Prof. Ohad Birk’s team identifies mutations
in two different Bedouin tribes
Intestinal obstructions have many causes, some of which are genetic. In extreme cases, such as in some instances of cystic fibrosis (CF), intestinal blockages are found even at birth. Ben-Gurion University of the Negev and Soroka University Medical Center Prof. Ohad Birk’s research group has discovered mutations in the gene GUCY2C that lead to intestinal blockages in newborns. An article describing the research was published online on Thursday in the prestigious American Journal of Human Genetics.
Mutations in GUCY2C that abrogate its function were identified in two different Bedouin tribes in the Negev where there were instances of intestinal obstructions in newborns without any evidence of CF. The GUCY2C gene is known to activate the gene for CF. It expresses solely in the intestine. Therefore, mutations that impair its function inactivate the functioning of the gene for CF solely in the intestine, causing obstructions in newborns without any of the other effects of CF.

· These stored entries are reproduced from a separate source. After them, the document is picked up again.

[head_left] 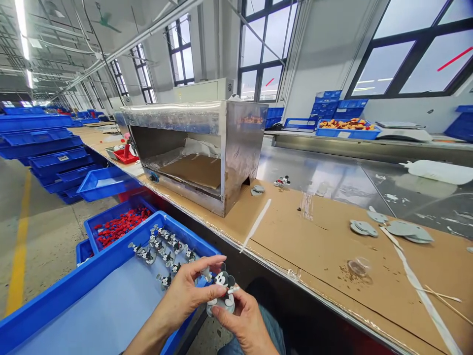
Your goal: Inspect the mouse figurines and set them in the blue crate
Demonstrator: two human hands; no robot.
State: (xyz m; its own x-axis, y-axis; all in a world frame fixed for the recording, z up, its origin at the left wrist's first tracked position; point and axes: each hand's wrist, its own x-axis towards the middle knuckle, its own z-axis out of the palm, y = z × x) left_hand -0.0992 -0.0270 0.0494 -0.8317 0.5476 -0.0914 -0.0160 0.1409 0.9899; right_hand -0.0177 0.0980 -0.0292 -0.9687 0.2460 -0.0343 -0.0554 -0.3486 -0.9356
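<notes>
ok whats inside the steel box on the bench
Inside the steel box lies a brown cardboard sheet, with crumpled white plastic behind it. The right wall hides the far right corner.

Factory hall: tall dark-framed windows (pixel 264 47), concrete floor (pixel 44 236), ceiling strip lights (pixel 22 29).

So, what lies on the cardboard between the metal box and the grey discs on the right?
In the head view, between the metal box and the grey discs lie a white stick, two small grey pieces and one figurine.
</notes>
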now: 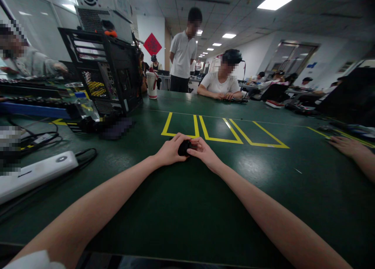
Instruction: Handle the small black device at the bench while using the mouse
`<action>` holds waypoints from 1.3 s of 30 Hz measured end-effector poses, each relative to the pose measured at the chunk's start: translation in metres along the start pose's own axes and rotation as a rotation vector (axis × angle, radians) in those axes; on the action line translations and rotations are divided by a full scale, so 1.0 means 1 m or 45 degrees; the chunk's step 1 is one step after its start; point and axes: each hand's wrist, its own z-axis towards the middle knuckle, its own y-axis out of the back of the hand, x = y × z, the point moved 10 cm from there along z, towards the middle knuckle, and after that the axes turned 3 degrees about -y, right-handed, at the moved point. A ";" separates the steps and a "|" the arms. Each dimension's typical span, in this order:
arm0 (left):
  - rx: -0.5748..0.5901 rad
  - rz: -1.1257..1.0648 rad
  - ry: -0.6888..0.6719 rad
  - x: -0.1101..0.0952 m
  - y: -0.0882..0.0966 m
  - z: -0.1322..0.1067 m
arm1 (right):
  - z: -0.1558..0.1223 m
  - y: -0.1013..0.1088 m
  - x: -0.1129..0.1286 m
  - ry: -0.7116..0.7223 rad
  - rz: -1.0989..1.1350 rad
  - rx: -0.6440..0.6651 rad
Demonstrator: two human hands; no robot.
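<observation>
Both my arms reach out over a dark green table [181, 206]. My left hand [170, 150] and my right hand [204, 151] meet near the yellow tape outlines [211, 132]. Between them sits a small black object [184, 147], too small to name. My left hand's fingers curl round it from the left. My right hand's fingertips pinch its right side. Both hands rest low, at or just above the table surface.
An open black computer case [108, 72] stands at the left, with cables and a white power strip [35, 174] near it. A white cup [151, 84] stands behind. Another person's hand [347, 146] lies at the right edge. One person sits across, one stands.
</observation>
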 end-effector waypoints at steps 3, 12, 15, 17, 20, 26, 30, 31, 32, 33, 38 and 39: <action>-0.002 -0.010 0.004 -0.001 0.000 0.000 | -0.001 0.003 0.003 0.010 -0.021 -0.062; 0.001 0.005 0.004 -0.001 0.000 0.000 | 0.002 0.001 -0.003 0.002 0.045 0.026; -0.005 0.015 0.003 -0.001 0.000 0.000 | 0.002 -0.002 -0.001 0.013 0.068 0.051; -0.005 0.011 -0.005 -0.002 0.001 0.000 | 0.001 0.000 0.000 0.020 0.012 0.008; 0.000 0.000 -0.013 -0.003 0.001 0.000 | 0.001 0.005 0.001 0.032 -0.050 -0.076; 0.004 -0.013 -0.008 -0.001 0.001 0.001 | 0.002 0.007 -0.006 -0.066 -0.062 -0.062; 0.010 -0.027 0.018 0.001 0.000 0.001 | 0.000 -0.001 -0.001 -0.010 0.008 0.035; 0.011 -0.033 0.021 0.001 0.000 0.001 | -0.001 -0.002 0.001 -0.002 0.023 0.043; 0.012 -0.038 0.020 0.001 0.000 0.001 | -0.001 -0.002 0.002 0.006 0.024 0.033; 0.013 -0.040 0.017 0.001 0.000 0.001 | -0.001 -0.001 0.003 0.013 0.014 0.010; -0.006 -0.019 0.001 0.000 0.001 0.001 | 0.000 0.006 0.003 -0.003 -0.052 -0.113; -0.008 -0.017 0.000 0.001 0.001 0.001 | 0.000 0.006 0.001 -0.026 -0.055 -0.120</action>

Mutations in the GUCY2C gene might serve to protect against diarrheal infections such as E.coli. Unlike normal laboratory mice that die of severe diarrhea when infected with E.coli bacteria, mice with a GUCY2C mutation do not. Apparently, the mutation might have evolved in the Bedouin to make them more immune to diarrheal diseases and the loss of fluids in their harsh desert clime. Interestingly, a concurrent publication of another research group has discovered that a different mutation in the same gene causes an opposite effect, increasing its activity and leading to diarrhea in newborns. Thus, different mutations in the same gene apparently govern the tendency towards intestinal obstruction or diarrhea in extreme cases.

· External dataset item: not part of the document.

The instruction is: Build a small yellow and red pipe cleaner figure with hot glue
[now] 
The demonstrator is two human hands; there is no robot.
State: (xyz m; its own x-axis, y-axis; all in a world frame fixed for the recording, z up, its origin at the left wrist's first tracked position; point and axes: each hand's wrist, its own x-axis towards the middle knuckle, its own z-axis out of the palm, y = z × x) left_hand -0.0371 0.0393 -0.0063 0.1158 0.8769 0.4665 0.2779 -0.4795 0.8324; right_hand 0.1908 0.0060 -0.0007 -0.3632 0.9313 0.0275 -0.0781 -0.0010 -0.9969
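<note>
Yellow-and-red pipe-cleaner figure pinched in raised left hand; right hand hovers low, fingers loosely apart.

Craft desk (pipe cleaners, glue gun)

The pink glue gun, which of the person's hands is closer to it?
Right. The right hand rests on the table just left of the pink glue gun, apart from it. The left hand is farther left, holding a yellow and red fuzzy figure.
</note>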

Prof. Birk’s group is continuing the research to determine whether more subtle changes in this gene control the tendency to diarrhea or constipation in the population at large.
The article emerged from the doctoral research of Dr. Hila Romi in Birk’s research group. Birk is the Head of the Genetics Institute at Soroka University Medical Center and the Head of The Morris Kahn Laboratory of Human Genetics, National Institute for Biotechnology in the Negev (NIBN) at BGU. In addition to the laboratory team, Drs. Daniella Landau, Baruch Yerushalmi, Suleiman Al-Krinawi and Nitza Newman-Heiman also took part in the research. The research was supported through a grant of the Cystic Fibrosis Foundation and the Kahn Foundation.
So far, Birk’s research group has discovered the genetic mutations leading to more than 20 diseases in human beings.